Pretty darn accurate, according to the MOA tax assessor’s 2016 annual report. MLS reports an average sales price of $366,592 through November 2015 and the MOA average assessed value is $354,704. That’s a 97% ratio based on 3,037 deeds recorded through Dec. 12th 2015. Of those total sales, only 929 were disclosed to the MOA. The MOA is a non-disclosure community when it comes to disclosing the sales price of a property so unless a buyer or seller voluntarily discloses to the MOA the purchase price, the assessors have to find other ways to gauge the market. Those include picking up for sale flyers, print advertising, Craigslist and social media research and any other creative means the assessor can think of.
However, if you think your property is over-valued, there is a fairly simple appeal process. On January 15th, assessment notices are mailed and values are posted to the web. This commences the 30-day appeal process which ends on Feb. 15th. February 28th or 29th is the last day to submit evidence for appeals. Mid-March to June is when the appeals are heard and by June 1st the appeals are substantially complete. However, the best way to appeal your tax assessed value is not to wait until Feb. 14th (is to wait until) but as soon as your green card arrives with a questionable value make a visit in person to the assessor’s office with whatever substantiating information for a reduced value.
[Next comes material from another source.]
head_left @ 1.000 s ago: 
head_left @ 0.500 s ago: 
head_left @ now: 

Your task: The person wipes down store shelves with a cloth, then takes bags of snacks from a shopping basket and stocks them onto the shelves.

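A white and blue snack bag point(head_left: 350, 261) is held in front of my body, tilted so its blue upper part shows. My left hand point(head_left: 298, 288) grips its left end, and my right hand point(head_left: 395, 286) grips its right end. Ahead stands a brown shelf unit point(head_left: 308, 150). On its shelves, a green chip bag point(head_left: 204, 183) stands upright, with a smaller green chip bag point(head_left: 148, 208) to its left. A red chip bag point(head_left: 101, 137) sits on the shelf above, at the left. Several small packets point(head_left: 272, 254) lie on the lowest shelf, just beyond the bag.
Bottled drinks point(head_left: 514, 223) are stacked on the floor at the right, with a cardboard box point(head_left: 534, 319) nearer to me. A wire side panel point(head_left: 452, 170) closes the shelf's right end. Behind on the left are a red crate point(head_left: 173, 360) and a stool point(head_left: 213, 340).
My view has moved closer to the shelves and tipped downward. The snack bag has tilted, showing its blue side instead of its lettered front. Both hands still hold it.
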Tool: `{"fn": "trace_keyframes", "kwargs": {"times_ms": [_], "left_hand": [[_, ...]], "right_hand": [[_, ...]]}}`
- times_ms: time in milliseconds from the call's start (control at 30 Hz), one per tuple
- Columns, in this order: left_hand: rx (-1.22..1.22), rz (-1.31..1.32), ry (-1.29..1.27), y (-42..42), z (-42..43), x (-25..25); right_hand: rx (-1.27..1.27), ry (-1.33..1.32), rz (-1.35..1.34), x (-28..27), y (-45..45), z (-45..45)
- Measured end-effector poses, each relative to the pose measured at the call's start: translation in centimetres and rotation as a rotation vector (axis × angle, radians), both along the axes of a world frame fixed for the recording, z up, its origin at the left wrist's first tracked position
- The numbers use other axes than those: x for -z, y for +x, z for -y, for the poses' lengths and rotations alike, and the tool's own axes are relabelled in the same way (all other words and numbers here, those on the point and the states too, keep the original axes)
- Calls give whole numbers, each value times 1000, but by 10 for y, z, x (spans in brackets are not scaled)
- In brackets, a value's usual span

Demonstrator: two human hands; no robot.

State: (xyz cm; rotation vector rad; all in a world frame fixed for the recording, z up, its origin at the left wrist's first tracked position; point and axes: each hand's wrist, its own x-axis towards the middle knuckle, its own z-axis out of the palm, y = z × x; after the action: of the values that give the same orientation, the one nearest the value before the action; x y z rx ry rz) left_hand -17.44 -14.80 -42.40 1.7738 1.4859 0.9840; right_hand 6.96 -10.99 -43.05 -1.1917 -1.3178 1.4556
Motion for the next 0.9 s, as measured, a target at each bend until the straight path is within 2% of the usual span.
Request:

There’s a good chance that after a friendly discussion your value can be adjusted on the spot or perhaps with a voluntary inspection. Sixty-five percent of all MOA revenue comes from residential property taxes. That’s a whopping number so be well-prepared to make your case for a lower assessment when you visit the office. Don’t just go to blow off steam. And don’t send someone who is not the owner of record for only the owner of record on January 1 of each year may appeal.
September thru December is when new construction inspections occur so if you close on a new home before then, your assessment will most likely be lower than your purchase price but you can expect it to bump up the following year. However, assuming you have a mortgage that includes principal, interest, taxes and insurance, the tax portion of your PITI payment will be calculated on your purchase price and mill rate.
In general, residential properties which include single family, triplex, duplex, zero lot lines and condos had an average increase of 3.7%. Vacant land had an increase of 1.7% and commercial 4%. All taxable properties, including personal property had an average of 3.6% increase. January 1, 2017 is not far off so be prepared for another tax increase, despite some economic headwinds, as I have yet to see taxes go down. But, if you believe your tax bill is higher than it should be, get down to the assessor’s office before Feb. 1st.